I always wondered about that saying, "A fork in the road," and what it would look like if a giant fork was in the middle of the road, its tines firmly planted in the ground. I know, I know... the phrase means a point where the road splits off in two different directions and we must choose one. But to me, that "choosing" feels like a giant fork obstructing my path. It looms overhead, stressing me, shadowing my convictions. What if I make the wrong choice? What if I missed the sign telling me which road to take? What if I really like the look of the wide, paved road and not the narrow, stony path that meanders off to one side? My own inability to trust, without anxiety, and choose the path I KNOW God has laid before me, is like that giant fork... it stops me dead in my tracks, and I hang my head.

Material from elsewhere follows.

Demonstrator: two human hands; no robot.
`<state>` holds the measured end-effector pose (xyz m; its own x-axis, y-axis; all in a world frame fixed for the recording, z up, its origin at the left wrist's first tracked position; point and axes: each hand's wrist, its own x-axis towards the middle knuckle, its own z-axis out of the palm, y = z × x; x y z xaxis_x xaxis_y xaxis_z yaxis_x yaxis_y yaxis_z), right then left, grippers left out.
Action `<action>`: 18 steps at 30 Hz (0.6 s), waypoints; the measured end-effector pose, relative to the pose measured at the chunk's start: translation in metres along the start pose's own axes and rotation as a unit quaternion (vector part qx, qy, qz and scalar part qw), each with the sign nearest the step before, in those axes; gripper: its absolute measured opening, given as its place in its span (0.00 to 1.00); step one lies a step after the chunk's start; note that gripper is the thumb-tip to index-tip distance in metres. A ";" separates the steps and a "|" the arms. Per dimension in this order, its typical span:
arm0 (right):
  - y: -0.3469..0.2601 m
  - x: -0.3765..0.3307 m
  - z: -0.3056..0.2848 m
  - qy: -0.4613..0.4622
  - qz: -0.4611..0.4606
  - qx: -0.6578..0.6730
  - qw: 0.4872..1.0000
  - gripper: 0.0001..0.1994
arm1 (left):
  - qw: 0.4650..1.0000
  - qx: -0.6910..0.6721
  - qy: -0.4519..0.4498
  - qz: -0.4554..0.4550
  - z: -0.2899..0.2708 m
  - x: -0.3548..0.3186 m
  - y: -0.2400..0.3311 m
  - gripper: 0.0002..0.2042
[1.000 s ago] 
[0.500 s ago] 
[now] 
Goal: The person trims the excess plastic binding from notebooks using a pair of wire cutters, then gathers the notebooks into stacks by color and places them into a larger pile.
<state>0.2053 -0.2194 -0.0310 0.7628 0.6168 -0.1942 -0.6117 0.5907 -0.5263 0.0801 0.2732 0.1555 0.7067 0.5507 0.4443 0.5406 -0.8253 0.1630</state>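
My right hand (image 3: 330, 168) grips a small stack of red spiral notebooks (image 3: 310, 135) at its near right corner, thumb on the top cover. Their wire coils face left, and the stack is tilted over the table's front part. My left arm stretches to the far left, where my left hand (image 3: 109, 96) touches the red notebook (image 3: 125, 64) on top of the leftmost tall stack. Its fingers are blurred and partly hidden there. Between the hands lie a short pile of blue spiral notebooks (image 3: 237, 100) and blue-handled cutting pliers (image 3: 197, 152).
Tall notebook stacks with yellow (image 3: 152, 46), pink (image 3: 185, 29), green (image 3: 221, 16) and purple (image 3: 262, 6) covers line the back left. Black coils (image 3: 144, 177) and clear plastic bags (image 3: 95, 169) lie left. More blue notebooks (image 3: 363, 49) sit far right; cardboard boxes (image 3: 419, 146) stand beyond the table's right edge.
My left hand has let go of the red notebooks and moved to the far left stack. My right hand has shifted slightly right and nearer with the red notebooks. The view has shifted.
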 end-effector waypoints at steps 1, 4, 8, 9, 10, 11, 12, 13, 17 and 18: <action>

That's when I have to back up, take a deep breath, and pray. God is showing me the right path. He's laid it out clearly for me.
I am told, "Be anxious for nothing" (Phil. 4:6), that "Anxiety in the heart of man causes depression" (Prov. 12:25). I know from His word that He has plans for my good, that He knows all my days, that He loves me dearly. He Loves Me. He Is There For Me. He Has Prepared Me My Whole Life For This New Path.
I raise my head, a smile just beginning, to look again at the giant fork roadblock, and *poof*, it has disappeared, a soft light shining on the already-chosen path.